Pfleiderer am Abgrund – wie weit gehts runter?

Mit der heutigen Meldung, dass mehr als die Hälfte des Grundkapitals der Pfleiderer AG aufgebraucht ist bekommt die ganze Story wohl eine neue Qualität. Die Situation des angeschlagenen Holzverarbeiters Pfleiderer verschärft sich zusehends. Als Gründe werden seitens der Unternehmensführung neben den Kosten der Konzernsanierung und Werkschließungen in erheblichem Maße Verlustübernahmen und Abschreibungen , insbesondere in Nordamerika angegeben. Über die genaue Verlusthöhe wurden noch keine offiziellen Aussagen getroffen.
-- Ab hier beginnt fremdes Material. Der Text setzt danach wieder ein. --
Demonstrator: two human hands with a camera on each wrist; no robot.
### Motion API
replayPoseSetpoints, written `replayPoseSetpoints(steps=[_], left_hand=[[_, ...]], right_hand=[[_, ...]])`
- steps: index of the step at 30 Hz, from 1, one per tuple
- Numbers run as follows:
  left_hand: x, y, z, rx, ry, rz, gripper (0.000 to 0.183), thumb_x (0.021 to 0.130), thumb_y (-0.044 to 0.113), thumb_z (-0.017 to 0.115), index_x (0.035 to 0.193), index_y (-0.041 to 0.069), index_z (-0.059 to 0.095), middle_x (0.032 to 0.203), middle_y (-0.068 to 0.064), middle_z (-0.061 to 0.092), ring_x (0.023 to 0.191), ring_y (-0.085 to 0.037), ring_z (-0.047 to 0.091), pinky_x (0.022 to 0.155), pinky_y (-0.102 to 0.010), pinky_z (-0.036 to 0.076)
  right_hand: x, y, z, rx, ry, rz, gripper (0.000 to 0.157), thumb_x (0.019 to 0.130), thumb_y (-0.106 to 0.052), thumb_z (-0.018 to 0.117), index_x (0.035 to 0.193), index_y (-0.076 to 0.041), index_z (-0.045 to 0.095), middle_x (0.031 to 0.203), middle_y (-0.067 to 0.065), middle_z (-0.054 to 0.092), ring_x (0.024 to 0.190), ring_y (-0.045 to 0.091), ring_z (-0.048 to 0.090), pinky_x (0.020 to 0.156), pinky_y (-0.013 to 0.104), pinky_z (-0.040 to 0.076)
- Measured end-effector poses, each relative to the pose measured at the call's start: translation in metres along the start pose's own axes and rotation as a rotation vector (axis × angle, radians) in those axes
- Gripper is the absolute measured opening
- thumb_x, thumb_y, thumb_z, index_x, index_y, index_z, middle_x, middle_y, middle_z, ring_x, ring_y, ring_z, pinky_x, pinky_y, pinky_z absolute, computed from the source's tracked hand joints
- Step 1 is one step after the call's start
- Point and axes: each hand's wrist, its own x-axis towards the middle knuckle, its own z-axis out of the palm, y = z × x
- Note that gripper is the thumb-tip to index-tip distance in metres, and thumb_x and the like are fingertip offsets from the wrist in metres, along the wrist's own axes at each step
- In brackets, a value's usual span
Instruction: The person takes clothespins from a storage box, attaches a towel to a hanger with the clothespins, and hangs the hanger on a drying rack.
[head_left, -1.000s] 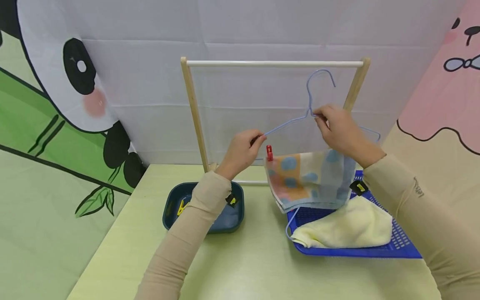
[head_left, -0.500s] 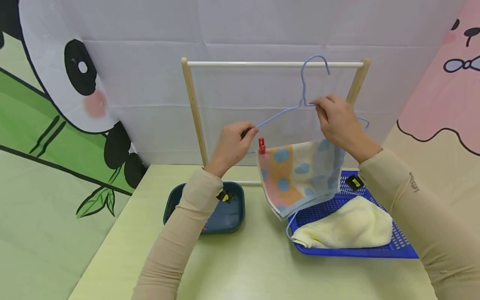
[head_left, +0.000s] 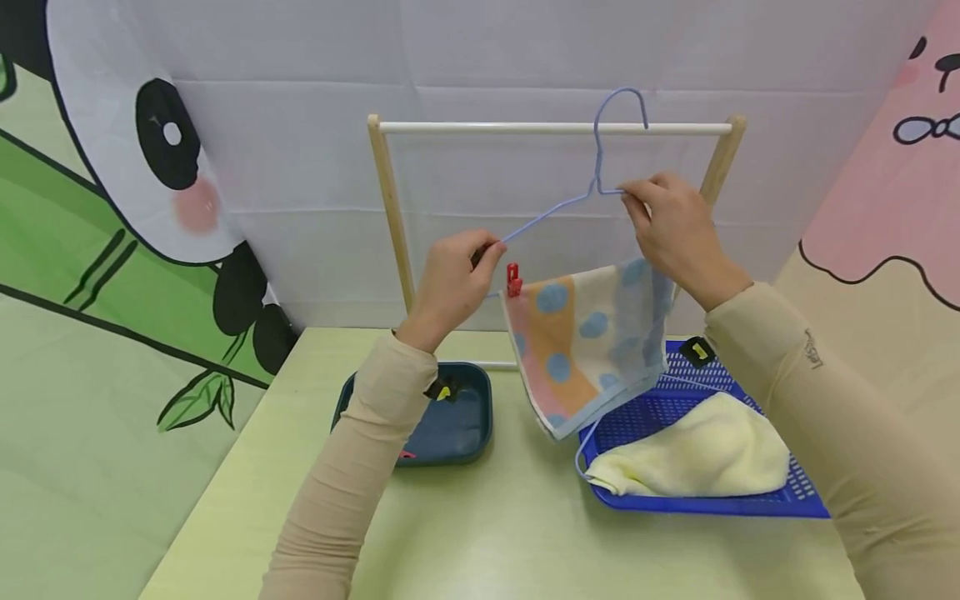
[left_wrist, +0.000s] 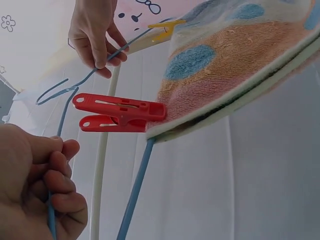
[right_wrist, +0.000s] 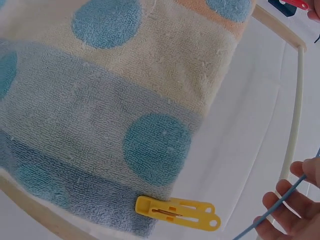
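Both hands hold a blue wire clothes hanger (head_left: 597, 158) up before the rack, its hook overlapping the white bar in the head view. My left hand (head_left: 453, 279) grips the hanger's left shoulder. Near the neck, my right hand (head_left: 675, 233) pinches the right shoulder. A folded towel (head_left: 585, 333) with blue dots and pastel stripes hangs over the hanger's lower wire. One top corner is clipped by a red clothespin (left_wrist: 120, 112), close to the left hand. The other corner carries a yellow clothespin (right_wrist: 177, 212), seen in the wrist views and hidden behind the right hand in the head view.
The rack has a white top bar (head_left: 487, 127) and wooden posts (head_left: 390, 208). At the left, a dark teal tray (head_left: 483, 417) sits partly under the left sleeve. A blue basket (head_left: 637, 412) at the right holds a pale yellow cloth (head_left: 697, 450) and another blue hanger (head_left: 581, 454).
Both hands have raised the hanger and moved it slightly left, its hook rising from below the bar to overlap it. The towel swung along and now hangs more tilted.
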Motion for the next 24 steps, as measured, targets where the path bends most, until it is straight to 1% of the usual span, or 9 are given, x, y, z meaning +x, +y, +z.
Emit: replayPoseSetpoints(steps=[5, 11, 15, 19, 24], left_hand=[[0.002, 0.003, -0.007, 0.033, 0.028, 0.015, 0.015, 0.093, 0.007, 0.059, 0.085, -0.001, 0.069, 0.066, -0.006, 0.058, 0.052, -0.015, 0.042, 0.052, -0.027, 0.035], [0.002, 0.006, -0.014, 0.054, 0.062, -0.001, 0.015, 0.093, 0.007, 0.06, 0.085, -0.002, 0.069, 0.067, -0.008, 0.058, 0.053, -0.016, 0.044, 0.053, -0.027, 0.035], [0.001, 0.008, -0.019, 0.065, 0.072, -0.001, 0.015, 0.093, 0.007, 0.059, 0.087, -0.002, 0.069, 0.07, -0.009, 0.06, 0.055, -0.017, 0.044, 0.054, -0.028, 0.035], [0.0, 0.008, -0.023, 0.064, 0.077, -0.006, 0.015, 0.093, 0.007, 0.059, 0.087, -0.002, 0.069, 0.07, -0.008, 0.059, 0.055, -0.017, 0.043, 0.053, -0.027, 0.035], [-0.001, 0.008, -0.028, 0.089, 0.108, 0.007, 0.015, 0.093, 0.007, 0.059, 0.086, -0.002, 0.069, 0.07, -0.008, 0.06, 0.055, -0.017, 0.044, 0.054, -0.027, 0.035]], right_hand=[[0.006, -0.004, 0.002, 0.016, 0.012, 0.005, 0.028, 0.099, -0.014, 0.048, 0.116, 0.001, 0.066, 0.098, 0.021, 0.058, 0.083, 0.036, 0.054, 0.073, 0.046, 0.042], [0.012, -0.011, 0.006, 0.026, 0.013, 0.003, 0.029, 0.1, -0.015, 0.048, 0.118, -0.001, 0.065, 0.098, 0.02, 0.059, 0.082, 0.033, 0.053, 0.072, 0.043, 0.04], [0.017, -0.015, 0.009, 0.045, 0.037, -0.012, 0.028, 0.099, -0.013, 0.049, 0.116, 0.0, 0.066, 0.095, 0.02, 0.059, 0.08, 0.033, 0.053, 0.071, 0.041, 0.039], [0.02, -0.018, 0.011, 0.055, 0.044, -0.024, 0.027, 0.098, -0.012, 0.049, 0.115, 0.0, 0.067, 0.095, 0.02, 0.06, 0.081, 0.033, 0.054, 0.071, 0.042, 0.04], [0.024, -0.022, 0.013, 0.06, 0.044, -0.035, 0.027, 0.098, -0.012, 0.05, 0.115, 0.0, 0.067, 0.095, 0.02, 0.06, 0.084, 0.034, 0.055, 0.074, 0.042, 0.041]])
Nach Angaben von Pfleiderer berührt der Verlusts beim Grundkapital das Stillhalteabkommen mit den Kreditgebern nicht. Weiterhin verwies das Unternehmen darauf, dass die eingeleiteten Sanierungsmaßnahmen erste Erfolge zeigen würden und man diesbezüglich voll im Plan liegen würde. Zum Jahresauftakt seien deutliche Preiserhöhungen für Rohspanplatten sowie beschichtete Platten durchgesetzt worden. Dies sei ein Grundstein für eine nachhaltige Verbesserung der Margen, hieß es. Ob die Restrukturierung gelingen wird darf zumindest bei der momentanen Nachrichtenlage bezweifelt werden. Den Aktionären schmeckt die Nachricht überhaupt nicht, sie schicken die Aktie erneut auf Talfahrt. Aus charttechnischer Sicht sind nun wohl Kurse um 1,35 Euro das nächste Ziel.